Bounded contexts in practice — two services with separate Customer representations:

// billing/domain/customer.go — billing context's customer model
package domain

type Customer struct {
    ID              string
    BillingEmail    string
    PaymentMethodID string
    SubscriptionID  string
    InvoiceCurrency string
}

// support/domain/customer.go — support context's customer model
package domain

type Customer struct {
    ID               string
    DisplayName      string
    Timezone         string
    SupportTier      SupportTier
    OpenTicketCount  int
}

They share only the customer ID. When the support service needs billing information, it calls the billing service API — it doesn’t share a database or model.

Context mapping — when two contexts need to integrate:

// The "Anti-Corruption Layer" pattern:
// When the billing service publishes a CustomerUpgraded event,
// the support service translates it into its own model rather than
// using the billing context's types directly.

type BillingEventTranslator struct {
    customerRepo support.CustomerRepository
}

func (t *BillingEventTranslator) OnCustomerUpgraded(ctx context.Context, event billing.CustomerUpgradedEvent) error {
    customer, err := t.customerRepo.Get(ctx, event.CustomerID)
    if err != nil {
        return err
    }
    // Map billing tier to support tier — translation, not import
    customer.SupportTier = mapBillingTierToSupportTier(event.NewTier)
    return t.customerRepo.Update(ctx, customer)
}

The Tradeoffs

DDD overhead: Full DDD adds significant design ceremony. Strategic patterns (bounded contexts, context maps, event storming) are useful for complex domains with large teams. Tactical patterns (aggregates, value objects, domain services) add value when business logic is complex. Don’t apply them to a simple user registration flow.

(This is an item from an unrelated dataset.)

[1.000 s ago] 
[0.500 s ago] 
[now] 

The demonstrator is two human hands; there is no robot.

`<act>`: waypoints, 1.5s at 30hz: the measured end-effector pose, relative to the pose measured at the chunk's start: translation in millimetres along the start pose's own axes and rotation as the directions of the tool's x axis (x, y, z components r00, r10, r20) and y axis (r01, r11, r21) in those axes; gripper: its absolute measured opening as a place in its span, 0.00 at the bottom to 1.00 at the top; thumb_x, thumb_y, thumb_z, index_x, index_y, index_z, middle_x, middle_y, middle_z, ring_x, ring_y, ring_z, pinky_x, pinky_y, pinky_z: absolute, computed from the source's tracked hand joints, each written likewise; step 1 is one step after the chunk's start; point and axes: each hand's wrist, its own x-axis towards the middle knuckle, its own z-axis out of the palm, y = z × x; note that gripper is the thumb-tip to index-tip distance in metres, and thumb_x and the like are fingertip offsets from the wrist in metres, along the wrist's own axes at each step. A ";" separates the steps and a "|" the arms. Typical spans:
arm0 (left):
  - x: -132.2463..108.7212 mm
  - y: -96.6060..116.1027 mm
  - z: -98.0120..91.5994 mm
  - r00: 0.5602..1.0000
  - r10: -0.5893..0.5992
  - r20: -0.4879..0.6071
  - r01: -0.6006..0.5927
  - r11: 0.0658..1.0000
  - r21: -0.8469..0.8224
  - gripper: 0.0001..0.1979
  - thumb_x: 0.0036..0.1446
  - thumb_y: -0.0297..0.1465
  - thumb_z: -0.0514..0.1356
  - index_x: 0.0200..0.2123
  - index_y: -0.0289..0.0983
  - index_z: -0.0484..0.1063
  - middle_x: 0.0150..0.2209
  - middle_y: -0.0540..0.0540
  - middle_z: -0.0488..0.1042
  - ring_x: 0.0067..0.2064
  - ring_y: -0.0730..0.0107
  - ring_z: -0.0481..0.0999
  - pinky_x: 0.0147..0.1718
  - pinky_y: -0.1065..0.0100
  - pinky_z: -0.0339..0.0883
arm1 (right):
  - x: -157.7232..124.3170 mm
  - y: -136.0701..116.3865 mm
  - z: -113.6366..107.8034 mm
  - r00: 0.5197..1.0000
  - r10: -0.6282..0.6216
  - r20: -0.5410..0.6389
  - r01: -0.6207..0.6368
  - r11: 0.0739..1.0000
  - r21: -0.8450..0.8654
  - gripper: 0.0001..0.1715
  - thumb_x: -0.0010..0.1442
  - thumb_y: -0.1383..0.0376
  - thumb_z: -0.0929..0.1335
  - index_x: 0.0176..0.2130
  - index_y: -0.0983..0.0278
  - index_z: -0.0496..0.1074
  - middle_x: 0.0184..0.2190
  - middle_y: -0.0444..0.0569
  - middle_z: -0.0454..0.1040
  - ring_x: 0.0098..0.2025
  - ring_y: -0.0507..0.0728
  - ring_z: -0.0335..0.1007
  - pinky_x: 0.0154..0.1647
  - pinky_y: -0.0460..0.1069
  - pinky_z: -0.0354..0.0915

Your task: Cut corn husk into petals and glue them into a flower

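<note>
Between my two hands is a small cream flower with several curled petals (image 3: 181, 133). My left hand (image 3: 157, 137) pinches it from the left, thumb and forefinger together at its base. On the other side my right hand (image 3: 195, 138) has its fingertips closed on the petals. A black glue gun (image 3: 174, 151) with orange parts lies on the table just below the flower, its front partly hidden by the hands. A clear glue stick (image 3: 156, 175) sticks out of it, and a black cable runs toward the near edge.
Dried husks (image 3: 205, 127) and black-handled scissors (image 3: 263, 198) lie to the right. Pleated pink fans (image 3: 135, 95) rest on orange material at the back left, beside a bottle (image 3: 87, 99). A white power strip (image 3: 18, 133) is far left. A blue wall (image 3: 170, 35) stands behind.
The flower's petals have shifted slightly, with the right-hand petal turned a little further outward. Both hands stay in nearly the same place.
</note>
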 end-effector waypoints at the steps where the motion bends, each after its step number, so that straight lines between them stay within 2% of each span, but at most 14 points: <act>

Aggregate size: Small aggregates are better for concurrency. A large aggregate that includes every related entity creates lock contention — everything that changes anything in the order tree has to lock the root. Design aggregates to be as small as possible while still enforcing their invariants.

Cross-aggregate consistency: Business operations that span aggregates (and therefore span transactions) require eventual consistency. “Place order” might update the order aggregate AND the inventory aggregate. If inventory is a separate aggregate, you accept that they might be briefly inconsistent, or you use sagas/process managers to coordinate.

Identifying aggregates: The question “what invariants must always hold?” is the guide. If two entities must be consistent with each other transactionally, they belong in the same aggregate. If they can be eventually consistent, separate aggregates.

Shared kernel: Sometimes two bounded contexts genuinely share a small subset of the domain model (like a common Money type or Address type). This shared code is the “shared kernel.” Keep it small and treat changes to it as a major version change — everyone using it is affected.

Key Takeaway

DDD’s bounded context concept gives you a principled basis for where to draw service boundaries: one service per context, each context owning its own model of shared domain entities. Aggregates enforce consistency invariants by making the root entity the single path through which state changes. The practical payoff: “Customer” is no longer a contested battlefield object that means different things to different teams. Each context has the customer it needs. And your transactions are clean — one aggregate per transaction, sagas for cross-aggregate coordination. Apply these ideas where domain complexity warrants them; skip the ceremony for CRUD-heavy, logic-light services.